Your instructions: Write out the entries exactly, leaving out every picture.

Records excerpted from a collection
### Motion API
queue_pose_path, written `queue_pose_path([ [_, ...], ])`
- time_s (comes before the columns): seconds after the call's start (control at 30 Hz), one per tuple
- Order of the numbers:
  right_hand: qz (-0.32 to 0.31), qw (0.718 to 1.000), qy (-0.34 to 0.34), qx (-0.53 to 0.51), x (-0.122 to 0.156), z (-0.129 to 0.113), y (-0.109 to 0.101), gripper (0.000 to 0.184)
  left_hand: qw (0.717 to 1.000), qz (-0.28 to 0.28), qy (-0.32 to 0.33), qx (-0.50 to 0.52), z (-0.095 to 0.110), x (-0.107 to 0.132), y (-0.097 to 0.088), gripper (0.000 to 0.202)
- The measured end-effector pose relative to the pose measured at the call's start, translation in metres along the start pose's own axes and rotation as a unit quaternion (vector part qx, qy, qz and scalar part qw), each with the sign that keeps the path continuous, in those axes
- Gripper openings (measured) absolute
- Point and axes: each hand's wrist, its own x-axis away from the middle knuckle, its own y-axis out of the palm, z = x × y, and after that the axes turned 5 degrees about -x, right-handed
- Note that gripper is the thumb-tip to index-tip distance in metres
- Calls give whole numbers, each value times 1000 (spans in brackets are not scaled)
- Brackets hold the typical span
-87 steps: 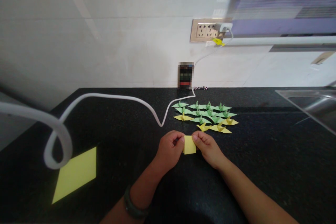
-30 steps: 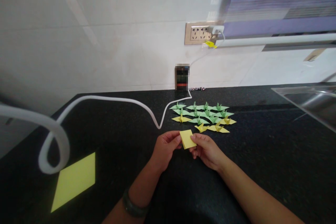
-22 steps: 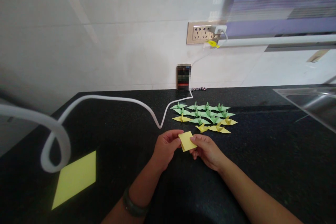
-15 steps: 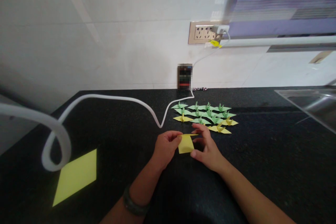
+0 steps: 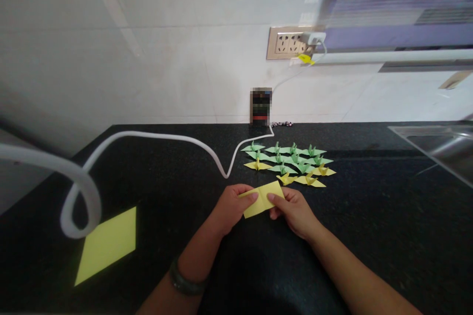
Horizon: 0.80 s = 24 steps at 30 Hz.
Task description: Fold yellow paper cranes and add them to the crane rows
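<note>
Between my hands, raised over the dark counter, is a folded yellow sheet of paper (image 5: 263, 198), a rectangle with a crease across its middle. My left hand (image 5: 233, 208) pinches its left part, thumb on top. On the right part, my right hand (image 5: 294, 210) presses its thumb near the crease, with the fingers curled behind. Just beyond the paper stand several folded paper cranes in rows, green cranes (image 5: 294, 158) farther back and yellow cranes (image 5: 309, 180) nearer.
A flat yellow paper sheet (image 5: 113, 246) lies at the left under a looping white cable (image 5: 158, 136). The cable runs to a pixelated dark device (image 5: 260, 107) against the wall. A metal sink (image 5: 443, 145) is at the right. A socket panel (image 5: 286, 43) holds a plugged charger.
The paper now lies spread as a wider rectangle facing me, where before it was a smaller square with a raised flap. My right hand has closed from spread fingers onto its right part.
</note>
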Motion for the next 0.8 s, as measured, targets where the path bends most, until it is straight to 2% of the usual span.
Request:
queue_pose_path([
  [0.07, -13, 1000, 2, 10, 1, -2, 1, 27, 1000, -6, -19, 14, 1, 0, -3, 29],
  [0.23, 21, 998, -47, 31, 2, -9, 1, 24, 999, -35, -34, 7, 0, 1, -6, 26],
  [0.4, 9, 998, -59, 34, 2, -7, -1, 20, 1000, -23, -5, 2, 0, 0, -5, 23],
  [0.8, 9, 998, -54, 35, 2, -9, 0, 21, 1000, -11, -3, -28, 5, 1, -7, 24],
])
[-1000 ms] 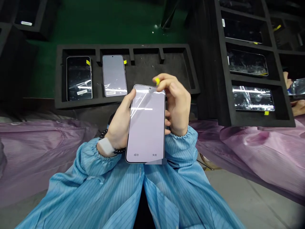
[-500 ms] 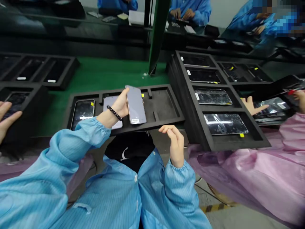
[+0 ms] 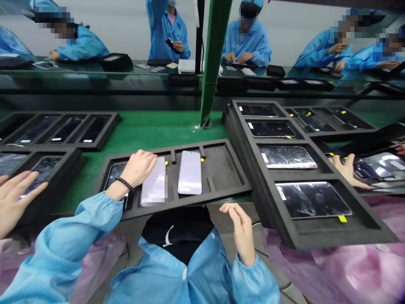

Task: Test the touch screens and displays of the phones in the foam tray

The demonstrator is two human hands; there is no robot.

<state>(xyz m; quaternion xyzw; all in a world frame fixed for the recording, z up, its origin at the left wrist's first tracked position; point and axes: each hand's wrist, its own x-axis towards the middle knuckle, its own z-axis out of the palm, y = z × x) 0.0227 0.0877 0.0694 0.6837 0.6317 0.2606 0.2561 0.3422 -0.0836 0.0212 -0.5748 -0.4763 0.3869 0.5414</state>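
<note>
My left hand (image 3: pixel 139 166), with a dark braided bracelet at the wrist, reaches over the upper left part of a pale-screened phone (image 3: pixel 153 183) lying in a black foam tray (image 3: pixel 223 166). Its fingers bend loosely over that phone; the thumb is hidden. One slot to the right, a second lilac-screened phone (image 3: pixel 190 173) lies in the tray with no hand on it. Behind my left wrist, a dark-screened phone (image 3: pixel 115 173) is partly covered. My right hand (image 3: pixel 240 228) hovers off the tray's front edge, fingers loosely bent, holding nothing.
A stack of foam trays (image 3: pixel 284 228) with several dark phones stands at right. More phone trays (image 3: pixel 106 131) lie at left, where a co-worker's hand (image 3: pixel 22 190) rests. Another co-worker's hand (image 3: pixel 349 171) is at right. A green post (image 3: pixel 215 63) rises behind my tray.
The lilac-screened phone that my left hand held up now lies in the tray. My left hand has let go and moved left over the neighbouring phone. The view has tilted up.
</note>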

Response box:
### Motion API
queue_pose_path, written `queue_pose_path([ [_, ...], ])`
- time_s (comes before the columns): seconds after the call's start (control at 30 Hz), one per tuple
- Order of the numbers:
  right_hand: qz (-0.32 to 0.31), qw (0.718 to 1.000), qy (-0.34 to 0.34), qx (-0.53 to 0.51), x (-0.122 to 0.156), z (-0.129 to 0.113), y (-0.109 to 0.101), gripper (0.000 to 0.184)
  left_hand: qw (0.717 to 1.000), qz (-0.28 to 0.28), qy (-0.32 to 0.33), qx (-0.50 to 0.52), z (-0.095 to 0.110), x (-0.107 to 0.132), y (-0.097 to 0.088), gripper (0.000 to 0.202)
- The measured end-effector pose relative to the pose measured at the call's start, translation in metres along the start pose's own axes and rotation as a unit quaternion (vector part qx, qy, qz and scalar part qw), each with the sign that keeps the path continuous, in those axes
- Gripper openings (measured) absolute
- Point and axes: each hand's wrist, its own x-axis away from the middle knuckle, its own y-axis out of the palm, z = x × y, and after that the axes turned 5 degrees about -x, right-handed
- Note that gripper is the thumb-tip to index-tip distance in metres
- Calls give whole numbers, each value times 1000 (spans in brackets are not scaled)
- Brackets hold the typical span
-87 steps: 
-30 steps: 
-22 steps: 
-15 steps: 
+0 steps: 
Horizon: 0.80 s = 24 steps at 30 Hz.
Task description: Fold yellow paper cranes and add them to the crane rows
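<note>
Between my hands, raised over the dark counter, is a folded yellow sheet of paper (image 5: 263, 198), a rectangle with a crease across its middle. My left hand (image 5: 233, 208) pinches its left part, thumb on top. On the right part, my right hand (image 5: 294, 210) presses its thumb near the crease, with the fingers curled behind. Just beyond the paper stand several folded paper cranes in rows, green cranes (image 5: 294, 158) farther back and yellow cranes (image 5: 309, 180) nearer.
A flat yellow paper sheet (image 5: 113, 246) lies at the left under a looping white cable (image 5: 158, 136). The cable runs to a pixelated dark device (image 5: 260, 107) against the wall. A metal sink (image 5: 443, 145) is at the right. A socket panel (image 5: 286, 43) holds a plugged charger.
The paper now lies spread as a wider rectangle facing me, where before it was a smaller square with a raised flap. My right hand has closed from spread fingers onto its right part.
</note>
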Motion for the next 0.8 s, as measured, targets where the path bends most, until it is straight to 2% of the usual span.
Request:
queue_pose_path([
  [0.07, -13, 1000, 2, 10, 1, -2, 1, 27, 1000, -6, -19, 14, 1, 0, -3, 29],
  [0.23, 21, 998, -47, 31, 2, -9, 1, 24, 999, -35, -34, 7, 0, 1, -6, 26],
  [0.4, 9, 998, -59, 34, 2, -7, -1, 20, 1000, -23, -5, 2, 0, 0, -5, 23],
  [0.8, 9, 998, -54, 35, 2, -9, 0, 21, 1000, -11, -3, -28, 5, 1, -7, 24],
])
[-1000 ms] 
[-500 ms] 
[+0 ms] 

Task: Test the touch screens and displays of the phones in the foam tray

The demonstrator is two human hands; there is no robot.

<state>(xyz m; quaternion xyzw; all in a world frame fixed for the recording, z up, its origin at the left wrist's first tracked position; point and axes: each hand's wrist, its own x-axis towards the middle knuckle, its own z-axis out of the palm, y = z × x) 0.0227 0.0877 0.0694 0.6837 0.6317 0.2606 0.2561 0.3422 -0.0836 0.0212 -0.5748 -0.4763 0.3869 0.5414</state>
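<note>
My left hand (image 3: pixel 139 166), with a dark braided bracelet at the wrist, reaches over the upper left part of a pale-screened phone (image 3: pixel 153 183) lying in a black foam tray (image 3: pixel 223 166). Its fingers bend loosely over that phone; the thumb is hidden. One slot to the right, a second lilac-screened phone (image 3: pixel 190 173) lies in the tray with no hand on it. Behind my left wrist, a dark-screened phone (image 3: pixel 115 173) is partly covered. My right hand (image 3: pixel 240 228) hovers off the tray's front edge, fingers loosely bent, holding nothing.
A stack of foam trays (image 3: pixel 284 228) with several dark phones stands at right. More phone trays (image 3: pixel 106 131) lie at left, where a co-worker's hand (image 3: pixel 22 190) rests. Another co-worker's hand (image 3: pixel 349 171) is at right. A green post (image 3: pixel 215 63) rises behind my tray.
The lilac-screened phone that my left hand held up now lies in the tray. My left hand has let go and moved left over the neighbouring phone. The view has tilted up.
</note>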

That was the complete answer.